There’s one general piece of info I always keep in mind when it comes to carbs: whatever carbs I take in will be used as exercise fuel. So you think, “ah good, so taking in all these carbs isn’t a bad thing”. Well, yes and no, depending on where you’re at in your health. If you diabetic/pre-diabetic, a carb load is DEFINITELY a bad thing, so let’s just make that clear. That being said, carbs can indeed be used as fuel for your workouts, but if the goal is to burn as much fat as possible, then staying on the low carb sides of things is ideal. Why? Well, here’s a another piece of info I keep in my head everyday as well: I want to burn fat so I would rather use my fat stores as fuel for my workouts. Now the picture becomes clear, yes? For a bigger guy like me, low carbs to no carbs is seemingly more beneficial as i’d very much rather burn as much of my fat as possible. Still, I do take in some carbs as I find them to be good “starting out” energy to help boost the start of my workouts. But once I start pushing harder, I want my body to be able to rely on it’s fat stores for fuel.
Of course, this isn’t for everyone. For people with more muscle, I believe MORE carbs would be better as there aren’t any fat stores that can really be used as fuel. For everyone, there’s also the factoring in of protein, but that’s another post for another day.
On a side note, I was right about my weight yesterday. As expected, my weight went back up to 199. A likely result of recovery from Tuesday’s “stomach flu” bout. So how did I do this morning after yesterday’s workout?
5/26 Weigh-in: 197 lbs (Yes! Gained back two pounds and was able to work them right off! Hard work really does pay off!)
Phew, been a little while since I put up a post!
Anyhoo, a big part of having a body that is capable of optimum weight loss is, you guessed it, good nutrition. You’re probably tired of hearing it, but a proper diet will help you have a better overall healthy lifestyle.
High carbs are not really a good thing, but you do still need some. The time you would want to take in carbs would be in the morning time. This can come from wheat bread, oatmeal, or even a baked potato. Be sure to take your vitamins too!
When lunch rolls around, it’s a good time to take in proteins and fats. No doubt, any meat you consume during lunch will help you towards this. Chicken is my top favorite choice, but if you can go for lean red meats (or if you’re feeling particularly wallet-rich, buffalo or ostrich), by all means go for it.
For dinner meals, you’ll probably want to follow a similar path as lunch, though I like to go lighter in terms of portions when it’s these meals.
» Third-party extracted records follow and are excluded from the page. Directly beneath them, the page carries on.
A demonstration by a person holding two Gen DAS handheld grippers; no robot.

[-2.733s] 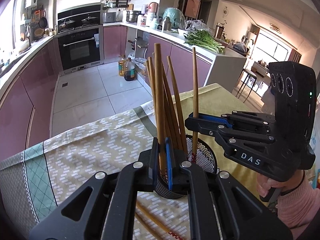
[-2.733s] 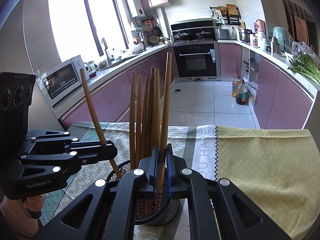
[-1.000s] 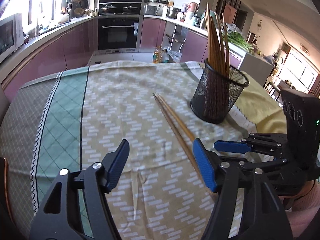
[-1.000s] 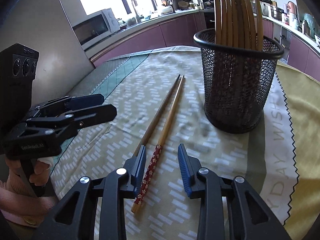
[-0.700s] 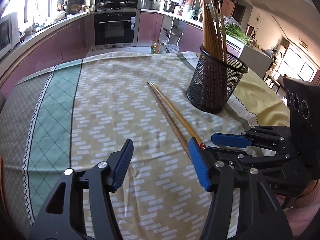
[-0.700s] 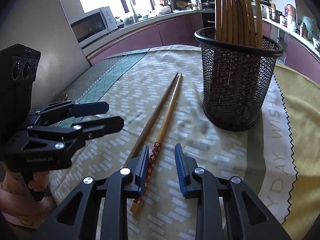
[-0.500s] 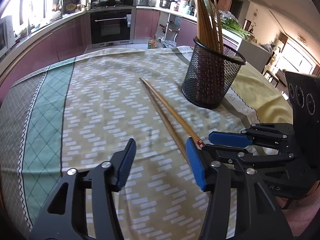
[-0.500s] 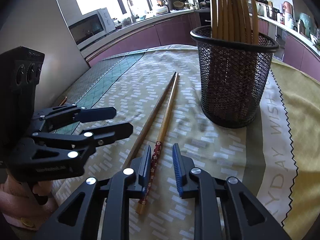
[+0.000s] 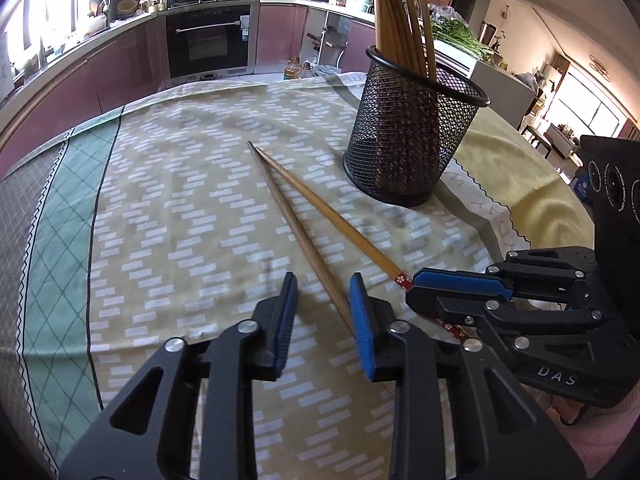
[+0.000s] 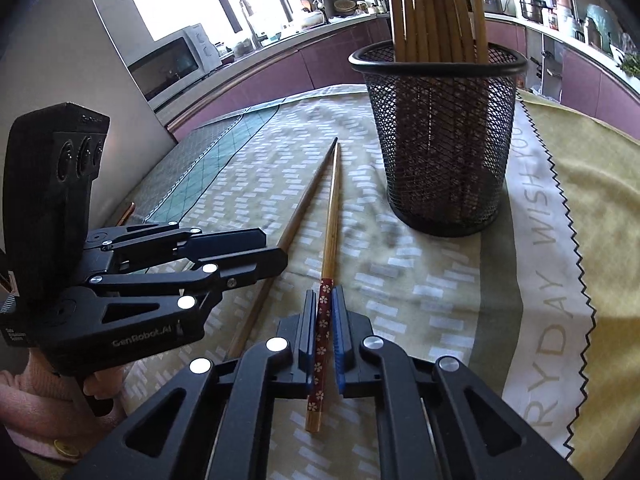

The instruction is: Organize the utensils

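Kitchen table under a yellow-and-green patterned cloth (image 9: 168,208), with purple cabinets, a built-in oven (image 9: 210,38) and a microwave (image 10: 168,66) along the walls behind. Nearest the right wrist camera, the right gripper (image 10: 323,334) has its blue pads pressed against the red flowered end of a chopstick (image 10: 329,240) that lies flat on the cloth, its tip pointing away toward the far edge. Just beside it, on the left, a plain brown chopstick (image 9: 296,228) lies with its near end between the pads of the left gripper (image 9: 323,314), whose jaws stand partly open around it; the stick runs close along the right pad, and whether it touches cannot be told. The two sticks meet at their far tips and spread apart toward the grippers. Farther back, to the right of the pair, a black mesh cup (image 10: 440,136) stands upright on the cloth, holding a bundle of chopsticks (image 10: 436,8) that fan out above its rim.
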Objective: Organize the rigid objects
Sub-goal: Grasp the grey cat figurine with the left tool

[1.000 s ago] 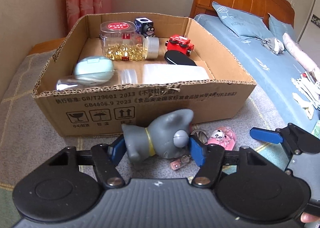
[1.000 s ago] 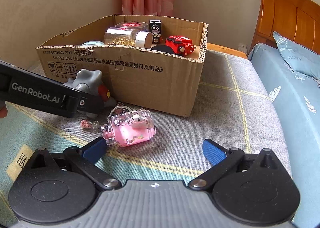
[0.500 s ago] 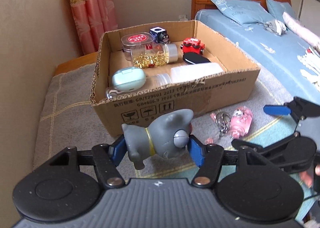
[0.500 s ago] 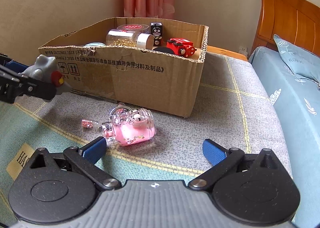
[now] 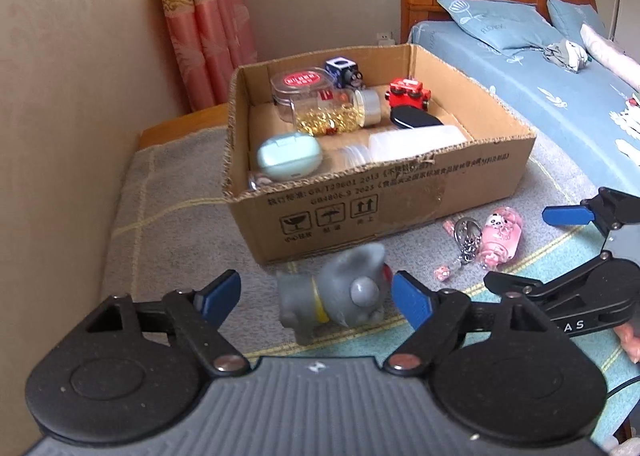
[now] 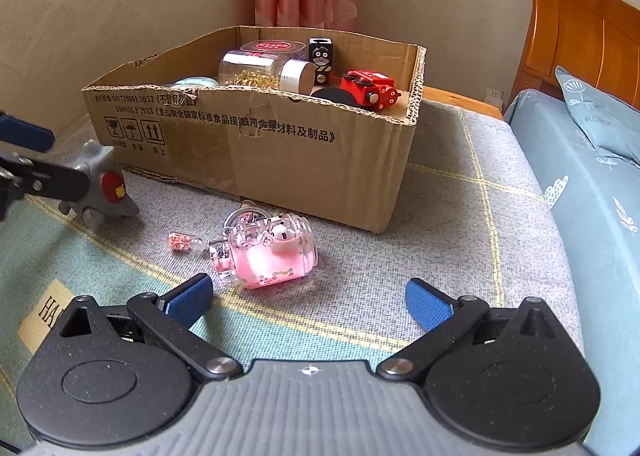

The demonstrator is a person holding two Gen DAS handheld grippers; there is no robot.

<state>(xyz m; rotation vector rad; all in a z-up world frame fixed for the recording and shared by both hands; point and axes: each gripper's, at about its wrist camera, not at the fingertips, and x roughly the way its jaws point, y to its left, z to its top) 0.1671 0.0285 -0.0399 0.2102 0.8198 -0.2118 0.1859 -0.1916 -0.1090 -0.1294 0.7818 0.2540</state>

On a side note, I usually substitute my post-workout protein drink as my day’s final meal on workout days. For cardio this is usually 30g of protein and on weight training days it’s about 50g. I like to mix in 2 scoops of super green food as well. Meal in a drink I call it.
High fiber throughout the day in meals would be excellent. How to accomplish this? I like to take whatever it is i’m eating, make sure it’s about a handful (I just eyeball it), and put it into a high fiber wrap. La Tortilla makes a really good one with 12g of fiber and only 6g of carbs (18g - 12g of dietary fiber = 6g net carbs). Another thing I like about them is the 8g of protein in them. Score! Don’t forget your veggies either! Your body needs all the nutrients and antioxidants that these foods provide.
If you can eat right daily, this will give you even more fuel and energy to have killer workouts. You will truly feel the difference, even in day to day mundane tasks.
6/22 Weigh-in: 193 lbs
A goal, reached.
Getting to where i’m at right now reminds me that nothing is impossible. Work hard towards what you want to see in your life, and keep following a righteous path all the while. You will get the support you need from friends, family, your own self, and a God whom loves you very much. Always stay dedicated to the good and never give up or give in. You can do it.
Goal Weight Reached: 170 lbs
And I will keep working hard, I promise.